Hope someone else out there's seen a ghost recently.

>Linda Anderson


Kevin Clement
clementk(at)alink.com

===0===



Date: Wed, 28 Oct 1998 05:56:41 -0500 (EST)
From: TFox434690(at)aol.com
Subject: Re: Hallowe'en viewing

I would go with The Wolf Man.

Tom Fox

===0===



Date: Wed, 28 Oct 1998 06:49:12 -0600
From: smdawes(at)home.com
Subject: Re: Personal ghosts

I grew up in a haunted house; it was built around the turn of the
century.  It wasn't much of a ghost; just knockings on the floor and
inside a closet, but when I was a child I was scared silly.

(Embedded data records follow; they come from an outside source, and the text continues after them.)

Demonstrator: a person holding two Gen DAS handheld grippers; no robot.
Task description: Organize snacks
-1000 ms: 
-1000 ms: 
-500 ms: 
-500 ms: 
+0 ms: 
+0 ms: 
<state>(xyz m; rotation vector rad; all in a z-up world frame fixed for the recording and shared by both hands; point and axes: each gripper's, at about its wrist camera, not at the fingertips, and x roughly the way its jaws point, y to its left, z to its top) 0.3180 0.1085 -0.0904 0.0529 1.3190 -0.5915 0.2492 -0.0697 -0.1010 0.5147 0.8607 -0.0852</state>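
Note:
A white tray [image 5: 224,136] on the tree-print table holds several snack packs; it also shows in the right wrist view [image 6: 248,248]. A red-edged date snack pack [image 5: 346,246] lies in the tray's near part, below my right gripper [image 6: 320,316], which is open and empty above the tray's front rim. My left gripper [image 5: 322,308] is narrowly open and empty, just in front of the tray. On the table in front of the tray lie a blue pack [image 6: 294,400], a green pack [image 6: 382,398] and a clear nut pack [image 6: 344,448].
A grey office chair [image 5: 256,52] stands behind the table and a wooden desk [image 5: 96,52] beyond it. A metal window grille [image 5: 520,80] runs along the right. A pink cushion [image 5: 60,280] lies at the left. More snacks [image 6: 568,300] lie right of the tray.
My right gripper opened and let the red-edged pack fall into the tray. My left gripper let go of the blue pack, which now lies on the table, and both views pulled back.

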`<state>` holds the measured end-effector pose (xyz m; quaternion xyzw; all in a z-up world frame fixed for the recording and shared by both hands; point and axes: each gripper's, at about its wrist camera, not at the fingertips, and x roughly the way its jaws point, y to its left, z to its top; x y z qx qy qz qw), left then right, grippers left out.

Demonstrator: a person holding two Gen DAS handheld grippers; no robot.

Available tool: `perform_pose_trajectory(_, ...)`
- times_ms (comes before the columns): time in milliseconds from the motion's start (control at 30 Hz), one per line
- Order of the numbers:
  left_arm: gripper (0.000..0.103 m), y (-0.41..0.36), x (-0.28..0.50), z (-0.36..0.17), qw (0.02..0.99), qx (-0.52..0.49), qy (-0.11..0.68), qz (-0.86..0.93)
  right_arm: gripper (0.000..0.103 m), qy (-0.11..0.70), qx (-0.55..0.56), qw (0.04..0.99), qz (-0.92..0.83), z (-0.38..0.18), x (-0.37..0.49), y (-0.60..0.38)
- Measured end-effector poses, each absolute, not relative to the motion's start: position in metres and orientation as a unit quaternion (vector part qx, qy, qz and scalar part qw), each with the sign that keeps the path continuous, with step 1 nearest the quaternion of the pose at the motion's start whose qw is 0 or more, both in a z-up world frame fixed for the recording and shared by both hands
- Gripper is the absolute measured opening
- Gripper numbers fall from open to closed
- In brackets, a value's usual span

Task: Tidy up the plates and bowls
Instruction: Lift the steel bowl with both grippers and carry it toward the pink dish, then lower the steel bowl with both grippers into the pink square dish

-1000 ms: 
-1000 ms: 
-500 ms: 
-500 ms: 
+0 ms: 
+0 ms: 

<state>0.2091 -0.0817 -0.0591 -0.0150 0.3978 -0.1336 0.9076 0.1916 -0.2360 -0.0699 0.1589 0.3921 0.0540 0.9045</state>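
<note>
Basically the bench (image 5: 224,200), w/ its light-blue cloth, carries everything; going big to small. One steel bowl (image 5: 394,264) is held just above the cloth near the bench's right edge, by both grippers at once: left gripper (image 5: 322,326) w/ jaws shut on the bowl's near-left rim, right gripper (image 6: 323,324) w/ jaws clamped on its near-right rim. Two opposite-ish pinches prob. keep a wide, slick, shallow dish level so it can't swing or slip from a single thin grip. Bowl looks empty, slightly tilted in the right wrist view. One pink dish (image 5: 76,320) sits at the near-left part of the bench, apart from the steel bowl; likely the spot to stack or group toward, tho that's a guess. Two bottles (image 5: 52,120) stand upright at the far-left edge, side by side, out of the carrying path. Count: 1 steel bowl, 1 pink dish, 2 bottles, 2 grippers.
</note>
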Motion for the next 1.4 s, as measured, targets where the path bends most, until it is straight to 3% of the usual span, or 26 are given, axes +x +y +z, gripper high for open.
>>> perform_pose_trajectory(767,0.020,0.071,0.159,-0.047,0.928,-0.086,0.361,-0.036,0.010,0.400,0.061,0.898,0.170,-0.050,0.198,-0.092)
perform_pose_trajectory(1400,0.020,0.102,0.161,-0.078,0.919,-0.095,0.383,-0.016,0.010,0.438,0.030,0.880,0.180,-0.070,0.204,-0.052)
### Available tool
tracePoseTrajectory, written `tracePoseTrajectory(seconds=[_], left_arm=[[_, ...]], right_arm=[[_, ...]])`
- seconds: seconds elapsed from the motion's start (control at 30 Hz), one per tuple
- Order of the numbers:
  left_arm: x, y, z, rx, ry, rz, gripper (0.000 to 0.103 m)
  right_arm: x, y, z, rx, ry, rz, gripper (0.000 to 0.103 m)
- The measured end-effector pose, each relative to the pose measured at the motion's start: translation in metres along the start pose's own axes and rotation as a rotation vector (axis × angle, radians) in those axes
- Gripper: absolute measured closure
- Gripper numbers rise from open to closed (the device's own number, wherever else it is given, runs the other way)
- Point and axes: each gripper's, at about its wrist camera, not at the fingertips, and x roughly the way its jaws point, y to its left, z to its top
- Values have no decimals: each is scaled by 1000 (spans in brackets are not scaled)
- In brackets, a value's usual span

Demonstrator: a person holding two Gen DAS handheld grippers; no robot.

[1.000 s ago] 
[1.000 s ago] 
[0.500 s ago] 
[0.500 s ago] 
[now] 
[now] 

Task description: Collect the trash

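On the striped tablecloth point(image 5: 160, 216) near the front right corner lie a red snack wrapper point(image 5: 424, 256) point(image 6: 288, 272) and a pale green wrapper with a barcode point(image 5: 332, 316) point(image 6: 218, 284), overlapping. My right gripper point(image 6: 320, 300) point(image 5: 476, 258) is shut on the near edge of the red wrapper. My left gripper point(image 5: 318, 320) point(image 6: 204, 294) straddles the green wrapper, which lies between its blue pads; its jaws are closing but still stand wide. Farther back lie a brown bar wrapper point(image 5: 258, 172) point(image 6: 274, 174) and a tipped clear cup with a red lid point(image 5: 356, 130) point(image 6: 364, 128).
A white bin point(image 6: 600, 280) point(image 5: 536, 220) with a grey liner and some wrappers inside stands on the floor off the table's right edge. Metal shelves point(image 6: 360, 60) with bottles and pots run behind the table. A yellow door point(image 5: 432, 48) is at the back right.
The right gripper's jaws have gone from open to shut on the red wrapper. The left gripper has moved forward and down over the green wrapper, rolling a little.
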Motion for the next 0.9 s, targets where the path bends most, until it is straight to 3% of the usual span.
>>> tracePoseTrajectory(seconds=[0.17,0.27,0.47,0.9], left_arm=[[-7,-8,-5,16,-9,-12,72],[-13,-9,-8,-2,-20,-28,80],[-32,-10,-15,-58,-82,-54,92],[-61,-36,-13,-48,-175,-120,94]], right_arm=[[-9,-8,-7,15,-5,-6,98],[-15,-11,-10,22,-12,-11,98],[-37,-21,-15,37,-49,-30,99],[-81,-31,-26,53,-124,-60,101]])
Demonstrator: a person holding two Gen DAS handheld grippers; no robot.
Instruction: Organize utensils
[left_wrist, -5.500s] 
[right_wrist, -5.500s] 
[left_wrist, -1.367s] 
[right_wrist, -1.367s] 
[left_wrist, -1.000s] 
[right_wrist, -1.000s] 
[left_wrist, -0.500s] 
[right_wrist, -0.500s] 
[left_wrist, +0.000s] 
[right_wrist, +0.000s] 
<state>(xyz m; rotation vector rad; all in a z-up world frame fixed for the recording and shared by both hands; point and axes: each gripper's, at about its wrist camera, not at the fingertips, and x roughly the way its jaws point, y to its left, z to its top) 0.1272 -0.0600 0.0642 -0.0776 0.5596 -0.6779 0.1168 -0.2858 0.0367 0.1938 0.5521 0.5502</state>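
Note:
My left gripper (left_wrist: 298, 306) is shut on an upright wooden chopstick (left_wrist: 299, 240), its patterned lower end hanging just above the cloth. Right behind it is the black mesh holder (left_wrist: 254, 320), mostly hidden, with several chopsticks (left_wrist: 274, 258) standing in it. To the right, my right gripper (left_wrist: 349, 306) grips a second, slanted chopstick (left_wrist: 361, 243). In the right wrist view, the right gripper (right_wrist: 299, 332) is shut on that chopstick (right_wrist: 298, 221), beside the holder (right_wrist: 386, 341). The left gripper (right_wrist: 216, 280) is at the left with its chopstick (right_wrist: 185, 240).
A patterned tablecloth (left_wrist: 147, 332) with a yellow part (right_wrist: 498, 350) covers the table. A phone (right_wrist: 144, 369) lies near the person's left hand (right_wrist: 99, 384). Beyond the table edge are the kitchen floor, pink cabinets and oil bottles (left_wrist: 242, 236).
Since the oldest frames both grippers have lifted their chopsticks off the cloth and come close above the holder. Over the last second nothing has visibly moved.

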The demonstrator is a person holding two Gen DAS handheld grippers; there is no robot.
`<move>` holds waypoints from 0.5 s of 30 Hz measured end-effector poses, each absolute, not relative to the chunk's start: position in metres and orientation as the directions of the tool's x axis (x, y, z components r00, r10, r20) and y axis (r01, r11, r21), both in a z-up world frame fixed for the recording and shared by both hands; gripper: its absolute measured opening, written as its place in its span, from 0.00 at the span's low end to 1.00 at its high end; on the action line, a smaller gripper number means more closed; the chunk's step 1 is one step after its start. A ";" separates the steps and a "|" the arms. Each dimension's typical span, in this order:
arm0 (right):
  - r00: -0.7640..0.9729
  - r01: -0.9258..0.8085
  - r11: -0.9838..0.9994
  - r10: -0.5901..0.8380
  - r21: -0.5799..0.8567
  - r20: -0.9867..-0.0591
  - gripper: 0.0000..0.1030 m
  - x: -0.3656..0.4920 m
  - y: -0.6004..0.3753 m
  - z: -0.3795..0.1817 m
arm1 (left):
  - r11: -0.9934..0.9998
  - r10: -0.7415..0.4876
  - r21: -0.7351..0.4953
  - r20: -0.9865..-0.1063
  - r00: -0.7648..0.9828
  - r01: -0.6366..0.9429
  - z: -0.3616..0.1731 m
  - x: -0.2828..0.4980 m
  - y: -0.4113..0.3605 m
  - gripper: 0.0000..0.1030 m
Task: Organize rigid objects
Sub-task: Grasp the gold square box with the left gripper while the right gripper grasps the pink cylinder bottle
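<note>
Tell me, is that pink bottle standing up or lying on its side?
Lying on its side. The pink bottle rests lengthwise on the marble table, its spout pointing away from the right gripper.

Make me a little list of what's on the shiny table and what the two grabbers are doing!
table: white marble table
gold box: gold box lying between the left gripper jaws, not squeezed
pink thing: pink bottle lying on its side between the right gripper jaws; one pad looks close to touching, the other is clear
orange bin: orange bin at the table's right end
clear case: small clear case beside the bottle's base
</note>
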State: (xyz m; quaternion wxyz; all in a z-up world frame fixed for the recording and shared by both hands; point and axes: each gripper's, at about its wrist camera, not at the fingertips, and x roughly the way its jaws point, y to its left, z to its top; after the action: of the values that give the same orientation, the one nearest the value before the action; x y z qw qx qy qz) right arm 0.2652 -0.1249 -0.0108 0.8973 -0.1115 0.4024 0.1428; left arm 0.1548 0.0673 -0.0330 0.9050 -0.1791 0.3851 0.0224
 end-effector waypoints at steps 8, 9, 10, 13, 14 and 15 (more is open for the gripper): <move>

One of the upper attic rooms was also a bit spooky.  I tried to use one
as a bedroom, but never felt comfortable enough to sleep in it.

Marta

Linda Anderson wrote:
>
> The last couple of years we have had a thread at times (and at this time of
> year) on personal sightings of ghosts.  I've noticed a few new members of
> the group in the last 12 months and wonder if they have had any personal
> encounters of ghosts to tell the group this Hallowe'en season.
>
> My ghost came back this weekend when my mother and sister were visiting.
> They didn't see her, but believed me when I told them.  It is of my late
> dog, Hunny, who insists on jumping up on the bed next to me, turning around
> and settling down.  I not only hear her jump, but see her against the night
> light of the bathroom and feel her turn around and plop! as she settles
> down.  As my sister was actually on the bed next to me, for some reason I
> didn't reach out and pet Hunny Bunch as I have in the past.  Why now?  I
> don't know.  It isn't the anniversay of her birth or death.  El Nino!! of
> course!  why didn't I think of that?
>
> The History Channel and announcer Michael Dorn (Worf on Star Trek Next
> Generation and Deep Space 9) are doing a thing on ghosts around New
> Orleans.  Right now they are doing boats.  Before the commercial, it was a
> bed and breakfast that had the children and wife killed eating oleander in
> a chocolate cake.  Now That is a recipe to die for. <G>
>
> Anyone know the LD50 of oleander and the active ingredient?  And the
> catalog to order same from?  <G>
>
> Linda Anderson

===0===



Date: Wed, 28 Oct 1998 08:29:53 -0600
From: Mattingly Conner <muse(at)iland.net>
Subject: RE: Personal ghosts

Thanks for the invite, Linda. My family is Catholic (Mattinglys go back to
the Doomsday Book), and there was the famous story I was always told about
the picture of Christ that fell when my grandmother died.  As kids we always
sensed this was a comfort to my mother, so we always said: "Oh my!"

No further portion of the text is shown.